Taming non-terminating Bash processes.
Shell
Latest commit 89c7128 Aug 26, 2016 @pstadler committed on GitHub Merge pull request #3 from jaygooby/master
Use `pgrep` rather than `kill 0`
Permalink
Failed to load latest commit information.
README.md Use `pgrep` rather than `kill 0` Aug 26, 2016
discover-vnc.sh Use `pgrep` rather than `kill 0` Aug 26, 2016

README.md

Taming non-terminating Bash processes

"[This is] bash voodoo magic.. the same magic that gave us shellshock." — Hacker News

A couple of months ago I found myself hacking on a sophisticated workflow for the brand new Alfred 2 - a powerful replacement for Spotlight on OS X. This major release enabled support for populating Alfred's results using scripting languages.

My goal was to make screen sharing with Alfred a quick and painless endeavor. The user would enter "vnc" to get a list of available hosts with VNC enabled to choose from. The workflow should run on every OS X device without installing any kind of 3rd party software and leaving no side-effects — a simple Bash script should be perfect.

That's when I entered the world of non-terminating Bash processes.

Discovering network services from the command line

Hunting for a way to discover network services from the command line, I ended up with a tool called dns-sd.

$ whatis dns-sd
dns-sd(1)            - Multicast DNS (mDNS) & DNS Service Discovery (DNS-SD) Test Tool

The man page revealed that dns-sd -B type domain will "browse for instances of service type in domain". After some research I figured out that the service type for VNC is _rfb._tcp.

# /etc/services contains a list of service types mapped to ports and protocols:
$ cat /etc/services | grep vnc
rfb             5900/tcp    vnc-server # VNC Server
rfb             5900/udp    vnc-server # VNC Server

In case you're wondering, rfb stands for remote framebuffer.
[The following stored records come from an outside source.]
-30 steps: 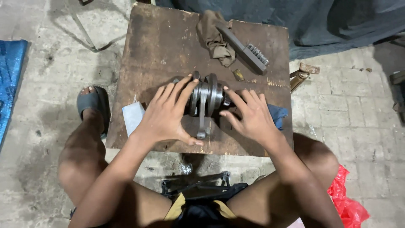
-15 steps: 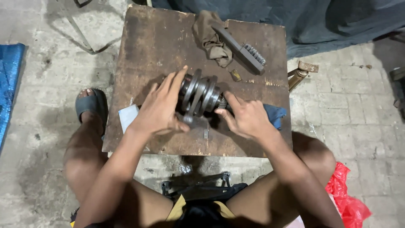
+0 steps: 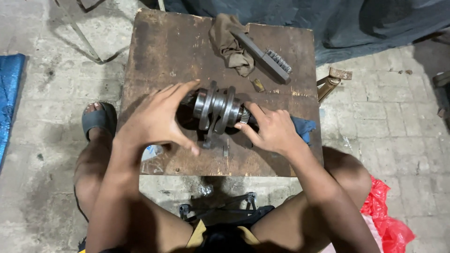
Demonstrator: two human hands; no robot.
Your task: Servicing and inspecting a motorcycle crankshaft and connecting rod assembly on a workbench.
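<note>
A steel crankshaft (image 3: 216, 108) with two round flywheel discs and a connecting rod hanging down lies across the middle of a small worn wooden table (image 3: 164, 56). My left hand (image 3: 157, 119) cups its left end, fingers spread over the shaft. On the other end, my right hand (image 3: 272, 131) grips the geared shaft between thumb and fingers. The crankshaft is lifted slightly and tilted, with the rod's lower end touching the table.
A wire brush (image 3: 265, 56) and a brown rag (image 3: 230, 43) lie at the table's far edge, a small brass piece (image 3: 258, 85) near them. A blue cloth (image 3: 302, 127) sits under my right wrist. Red plastic bag (image 3: 386, 211) lower right, dark tarp (image 3: 375, 23) behind.
The crankshaft has been raised and turned between my hands. My left hand slid from on top of the discs to the left end; the right moved onto the geared shaft.
</note>
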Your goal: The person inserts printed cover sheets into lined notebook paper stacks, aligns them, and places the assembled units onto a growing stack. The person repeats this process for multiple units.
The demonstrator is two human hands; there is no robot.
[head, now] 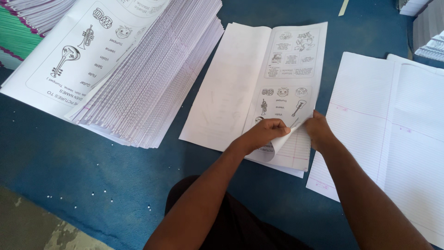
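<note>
An open set of white sheets [240, 83] lies on the blue surface [92, 166] in front of me; its right page is printed with drawings of musical instruments. My left hand [266, 132] pinches the near corner of that printed page and curls it up, showing a ruled page beneath. My right hand [319, 129] touches the same corner from the right, fingers on the lifted edge.
A tall fanned stack of printed sheets [138, 69] lies at the left, topped by a page of instrument drawings. Large ruled sheets [397, 129] lie at the right. More paper stacks sit at the top left [27, 18] and top right [428, 28]. Small white specks dot the surface.
</note>
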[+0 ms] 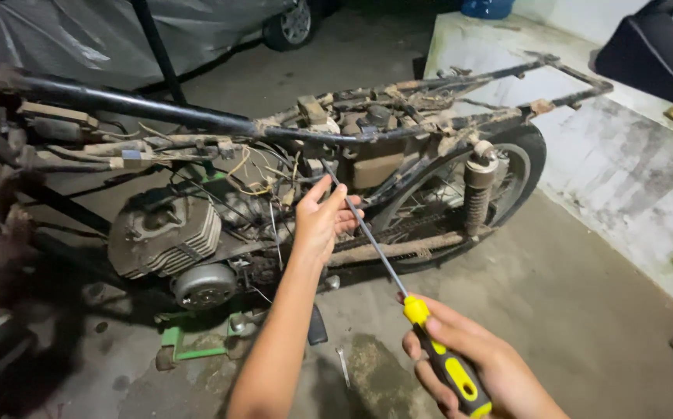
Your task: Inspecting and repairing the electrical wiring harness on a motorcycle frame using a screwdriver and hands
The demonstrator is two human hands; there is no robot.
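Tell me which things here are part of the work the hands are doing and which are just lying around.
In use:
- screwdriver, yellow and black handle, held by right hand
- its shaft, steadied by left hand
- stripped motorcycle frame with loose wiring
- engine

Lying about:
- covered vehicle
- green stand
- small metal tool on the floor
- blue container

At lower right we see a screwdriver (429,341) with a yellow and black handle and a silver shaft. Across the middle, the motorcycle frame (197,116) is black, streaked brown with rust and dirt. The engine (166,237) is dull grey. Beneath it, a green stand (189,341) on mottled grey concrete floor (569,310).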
Running dns-sd -B _rfb._tcp and...

Browsing for _rfb._tcp
DATE: ---Mon 04 Nov 2013---
11:43:44.909  ...STARTING...
Timestamp     A/R    Flags  if Domain               Service Type         Instance Name
11:43:44.910  Add        3   4 local.               _rfb._tcp.           Brainbug
11:43:44.910  Add        2   4 local.               _rfb._tcp.           Tesla

Bingo, that's it!

The never-ending loop

The problem is that dns-sd -B never terminates. It will continue to display changes in network services forever until you interrupt it (e.g Ctrl+c).

#!/bin/bash
while read -r line; do # trapped in the loop
    echo $line
done < <(dns-sd -B _rfb._tcp)

echo "This is never gonna be displayed."

We have to break out of the loop at some point. Digging a little bit further unveils that dns-sd will send a "3" in the "Flags" column if there's more to display (see output above). In any other case there will be a different value, so let's skip the header and check for the flag in the subsequent lines.

#!/bin/bash
i=0
while read -r line; do
    i=`expr $i + 1`
    if [ $i -lt 5 ]; then continue; fi # skip the header lines

    echo $line

    # break if no more items will follow (e.g. Flags != 3)
    if [ $(echo $line | cut -d ' ' -f 3) -ne '3' ]; then
        break
    fi
done < <(dns-sd -B _rfb._tcp)

echo "This _is_ displayed."

This breaks out of the loop but dns-sd continues to run in a subshell (<(dns-sd -B _rfb._tcp)) even if the parent process exits. If we don't kill it manually the process will run forever in the background.

Kill the children

Nothing simpler than that. Let's just kill the child process before exiting the script.

#!/bin/bash
i=0
while read -r line; do
    i=`expr $i + 1`
    if [ $i -lt 5 ]; then continue; fi # skip the header lines

    echo $line

    # break if no more items will follow (e.g. Flags != 3)
    if [ $(echo $line | cut -d ' ' -f 3) -ne '3' ]; then
        break
    fi
done < <(dns-sd -B _rfb._tcp)

# kill child processes
kill -9 $(pgrep dns-sd) # SIGINT is not enough, let's send SIGKILL

Success! No more background processes after exit. However, there's this nasty problem with SIGKILL's verbose nature.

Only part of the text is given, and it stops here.